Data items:
========

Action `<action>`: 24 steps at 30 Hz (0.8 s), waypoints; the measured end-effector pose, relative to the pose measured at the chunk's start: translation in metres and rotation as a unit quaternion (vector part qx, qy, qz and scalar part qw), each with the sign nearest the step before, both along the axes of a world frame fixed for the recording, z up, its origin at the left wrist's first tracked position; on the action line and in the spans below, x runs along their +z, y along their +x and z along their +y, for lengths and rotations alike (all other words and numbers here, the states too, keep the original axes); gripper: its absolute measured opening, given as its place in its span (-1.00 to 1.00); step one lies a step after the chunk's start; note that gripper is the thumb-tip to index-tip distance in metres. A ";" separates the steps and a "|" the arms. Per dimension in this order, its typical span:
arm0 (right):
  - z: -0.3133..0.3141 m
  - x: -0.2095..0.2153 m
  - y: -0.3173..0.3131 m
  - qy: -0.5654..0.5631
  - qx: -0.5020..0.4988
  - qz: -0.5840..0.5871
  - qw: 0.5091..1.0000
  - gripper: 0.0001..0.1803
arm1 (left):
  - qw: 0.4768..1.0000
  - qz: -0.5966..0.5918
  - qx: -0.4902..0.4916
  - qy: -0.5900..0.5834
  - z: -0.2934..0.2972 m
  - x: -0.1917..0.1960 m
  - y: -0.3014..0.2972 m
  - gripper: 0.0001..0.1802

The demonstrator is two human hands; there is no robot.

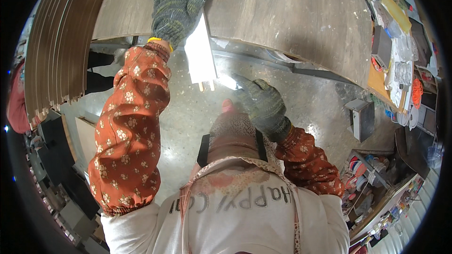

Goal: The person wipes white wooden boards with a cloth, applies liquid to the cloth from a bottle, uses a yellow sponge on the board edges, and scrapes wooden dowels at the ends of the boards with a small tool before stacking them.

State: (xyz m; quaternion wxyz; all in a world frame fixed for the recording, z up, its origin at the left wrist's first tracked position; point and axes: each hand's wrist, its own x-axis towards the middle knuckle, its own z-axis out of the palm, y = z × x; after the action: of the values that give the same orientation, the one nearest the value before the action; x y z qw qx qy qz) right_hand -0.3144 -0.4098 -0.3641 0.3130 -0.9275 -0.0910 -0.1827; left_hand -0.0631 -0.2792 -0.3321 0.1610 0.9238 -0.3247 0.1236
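My left hand [175, 7], in a grey knit glove, lies flat with spread fingers on a narrow white board [201, 51] that rests on a large brown wooden panel [292, 14]. The board's near end sticks out past the panel's edge, with two small wooden dowels showing. My right hand [262, 106], also gloved, hovers lower, below the panel's edge near my chest, fingers loosely curled and holding nothing I can see. Both forearms wear orange flowered sleeves.
A stack of dark grooved boards [56, 47] stands at the left. A cluttered workbench [400, 42] with tape rolls and tools runs along the right. A small grey box [361, 118] sits on the concrete floor. Another person's red sleeve [16, 103] shows at far left.
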 end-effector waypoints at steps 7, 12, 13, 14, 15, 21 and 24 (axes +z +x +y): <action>0.006 0.002 0.005 0.082 0.000 0.070 0.994 -0.55 | 0.996 -0.072 -0.034 -0.037 0.004 -0.020 0.009 -0.28; 0.004 0.007 -0.012 0.183 -0.023 0.174 0.967 -0.57 | 0.998 -0.051 -0.006 -0.030 0.003 -0.016 0.006 -0.29; 0.004 0.007 -0.007 0.163 -0.019 0.110 0.980 -0.57 | 0.998 -0.055 -0.010 -0.032 0.004 -0.015 0.006 -0.29; 0.006 0.010 0.005 0.142 -0.015 0.044 0.989 -0.58 | 0.998 -0.059 -0.014 -0.034 0.003 -0.014 0.006 -0.28; 0.007 0.012 0.012 0.120 -0.010 -0.021 0.992 -0.58 | 0.998 -0.055 -0.010 -0.030 0.003 -0.013 0.005 -0.28; 0.011 0.009 -0.015 0.230 -0.037 0.169 0.958 -0.61 | 0.999 -0.038 0.003 -0.015 -0.002 -0.016 0.005 -0.28; 0.010 0.012 -0.012 0.265 -0.042 0.180 0.946 -0.62 | 0.999 -0.052 -0.003 -0.006 0.004 -0.017 0.009 -0.28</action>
State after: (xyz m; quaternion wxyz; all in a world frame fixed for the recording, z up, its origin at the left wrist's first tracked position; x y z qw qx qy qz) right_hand -0.3260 -0.4000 -0.3524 0.5509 -0.8315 0.0573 -0.0431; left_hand -0.0544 -0.2750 -0.3486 0.1495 0.9144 -0.3343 0.1728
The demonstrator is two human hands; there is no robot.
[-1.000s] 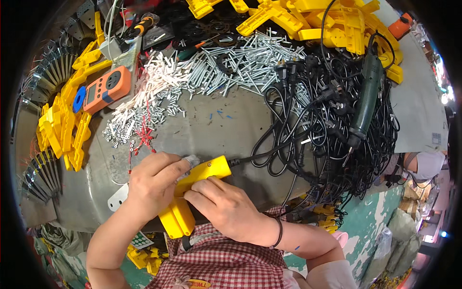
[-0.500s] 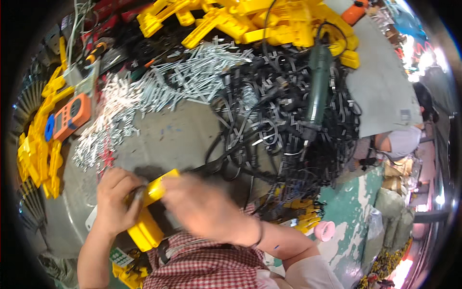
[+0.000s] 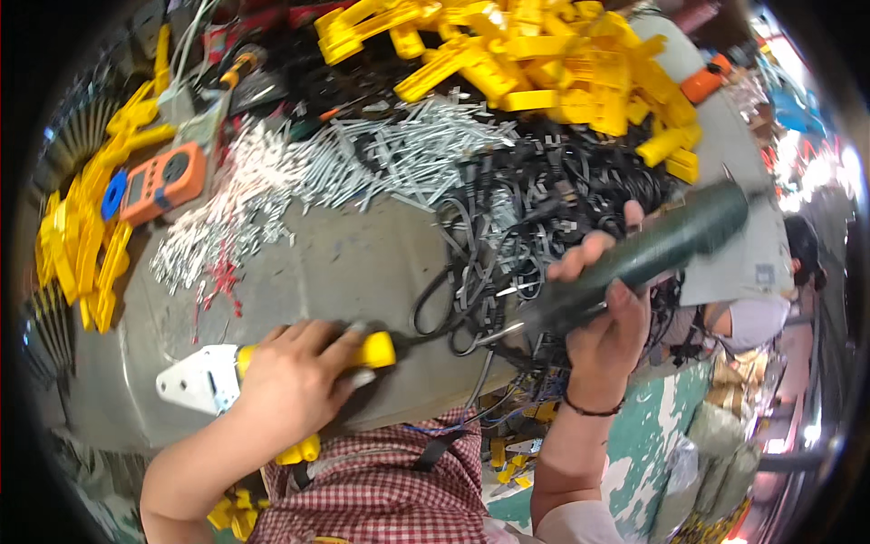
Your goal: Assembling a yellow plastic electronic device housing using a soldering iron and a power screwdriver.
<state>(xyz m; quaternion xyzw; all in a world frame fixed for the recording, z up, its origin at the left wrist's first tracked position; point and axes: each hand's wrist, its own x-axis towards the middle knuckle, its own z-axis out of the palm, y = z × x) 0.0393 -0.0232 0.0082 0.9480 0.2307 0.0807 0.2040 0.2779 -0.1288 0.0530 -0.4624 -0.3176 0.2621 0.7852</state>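
Observation:
My left hand [image 3: 299, 374] is wrapped over a yellow plastic housing [image 3: 379, 350] near the front edge of the table. From the housing's left end sticks a pale metal plate with holes [image 3: 198, 379]; a dark cable runs from its right end. My right hand [image 3: 609, 331] is closed around a dark green power screwdriver [image 3: 671, 238], held tilted over the cable pile, its thin shaft pointing down-left toward the housing. The bit's tip is blurred. My left fingers hide much of the housing.
Black cables [image 3: 562, 199] are heaped beside the screwdriver. Silver screws or pins [image 3: 408, 150] lie behind, with yellow housings [image 3: 553, 63] piled at the back. An orange meter [image 3: 165, 184] sits left, near more yellow parts [image 3: 80, 249]. Another person [image 3: 757, 317] is at the right.
My right hand has left the yellow housing, moved right and taken hold of the screwdriver, which is now tilted. My left hand has moved right, and the housing has turned nearly level.

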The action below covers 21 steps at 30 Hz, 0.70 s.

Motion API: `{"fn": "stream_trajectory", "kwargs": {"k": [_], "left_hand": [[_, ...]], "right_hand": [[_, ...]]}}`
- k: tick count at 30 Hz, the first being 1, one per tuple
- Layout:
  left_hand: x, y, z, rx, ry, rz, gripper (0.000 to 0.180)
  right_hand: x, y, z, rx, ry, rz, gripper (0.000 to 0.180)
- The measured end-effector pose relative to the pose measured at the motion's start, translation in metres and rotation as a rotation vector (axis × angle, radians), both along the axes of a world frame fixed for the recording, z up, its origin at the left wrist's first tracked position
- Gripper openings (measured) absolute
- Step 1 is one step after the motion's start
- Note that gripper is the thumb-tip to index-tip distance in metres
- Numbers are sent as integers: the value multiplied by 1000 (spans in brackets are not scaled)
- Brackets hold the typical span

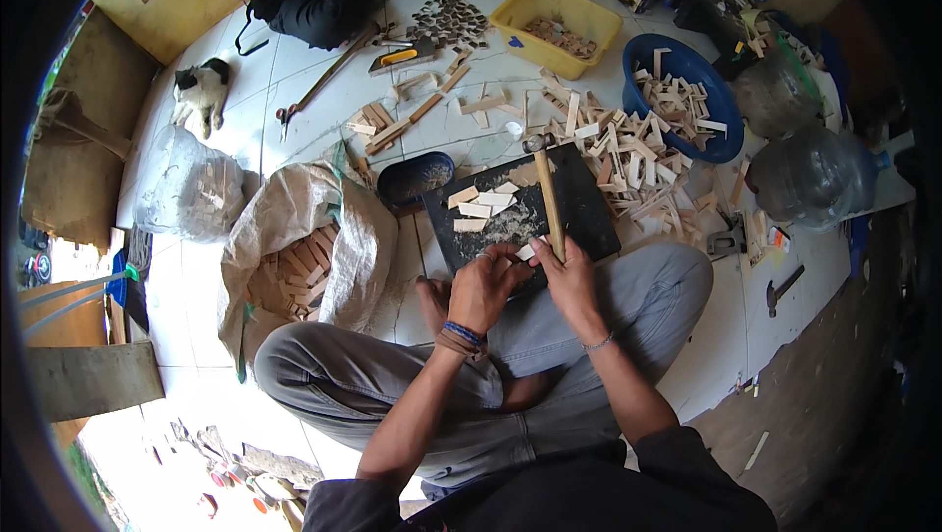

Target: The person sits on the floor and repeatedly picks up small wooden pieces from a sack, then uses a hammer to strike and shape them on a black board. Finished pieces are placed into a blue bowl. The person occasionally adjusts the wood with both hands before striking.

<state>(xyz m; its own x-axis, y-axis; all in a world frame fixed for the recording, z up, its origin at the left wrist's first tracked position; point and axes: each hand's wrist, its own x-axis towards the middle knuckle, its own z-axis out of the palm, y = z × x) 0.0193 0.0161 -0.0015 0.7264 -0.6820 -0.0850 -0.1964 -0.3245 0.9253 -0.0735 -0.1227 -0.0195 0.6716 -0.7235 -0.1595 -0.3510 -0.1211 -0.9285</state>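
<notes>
My right hand [569,285] is closed round the wooden handle of a hammer [549,193], whose metal head points away from me. In my left hand [479,289] the fingers are pinched on a small pale wood piece [527,252]; the right fingertips meet its other end. Both hands are over the near edge of a dark board [589,203] in front of my crossed legs. Several short flat wood pieces [473,210] lie on the board among sawdust. Part of the held piece is hidden by my fingers.
Right of the board spreads a heap of wood pieces [638,154], beside a blue basin [726,147]. A sack [368,238] of wood stands left. Farther off are a yellow tub [599,46], a cat [201,90] and a seated person [314,2]. Another hammer [783,289] lies right.
</notes>
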Motion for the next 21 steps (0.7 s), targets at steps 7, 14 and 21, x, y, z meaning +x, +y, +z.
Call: {"fn": "stream_trajectory", "kwargs": {"k": [7, 14, 21], "left_hand": [[-1, -7, -5, 18, -99, 13, 31], [0, -9, -2, 78, -192, 16, 27], [-3, -11, -5, 120, -250, 21, 28]], "right_hand": [[-3, -6, -3, -43, 104, -8, 36], [-6, -6, -1, -151, 129, 13, 37], [-7, -2, -1, -143, 109, 7, 38]]}}
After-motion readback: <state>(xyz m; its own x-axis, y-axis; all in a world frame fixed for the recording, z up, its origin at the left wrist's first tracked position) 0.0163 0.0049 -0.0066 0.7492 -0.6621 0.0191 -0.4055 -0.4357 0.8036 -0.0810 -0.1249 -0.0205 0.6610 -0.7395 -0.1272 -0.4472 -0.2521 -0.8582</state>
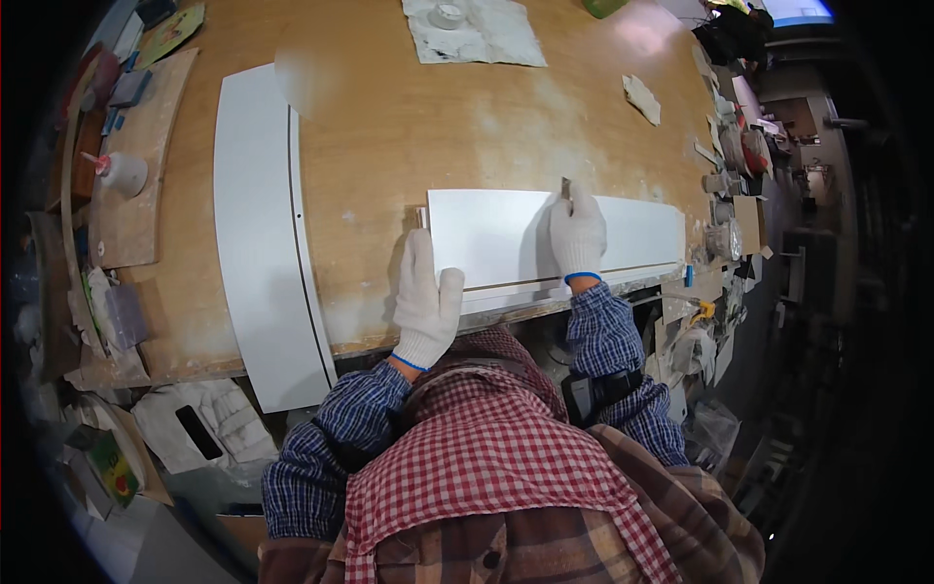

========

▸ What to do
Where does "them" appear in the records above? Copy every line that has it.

▸ Solved exercise
Goal: The person wipes white wooden boards with a cloth, applies liquid to the cloth from a bottle, uses a yellow sponge on the board edges, and scrapes wooden dowels at the ends of the boards with a small tool before stacking them.
Target: The person sits on the floor and repeatedly picks up small wooden pieces from a sack, then uses a hammer to strike and shape them on a black board. Finished pieces are placed into a blue bowl. The person occasionally adjusts the wood with both hands before striking.

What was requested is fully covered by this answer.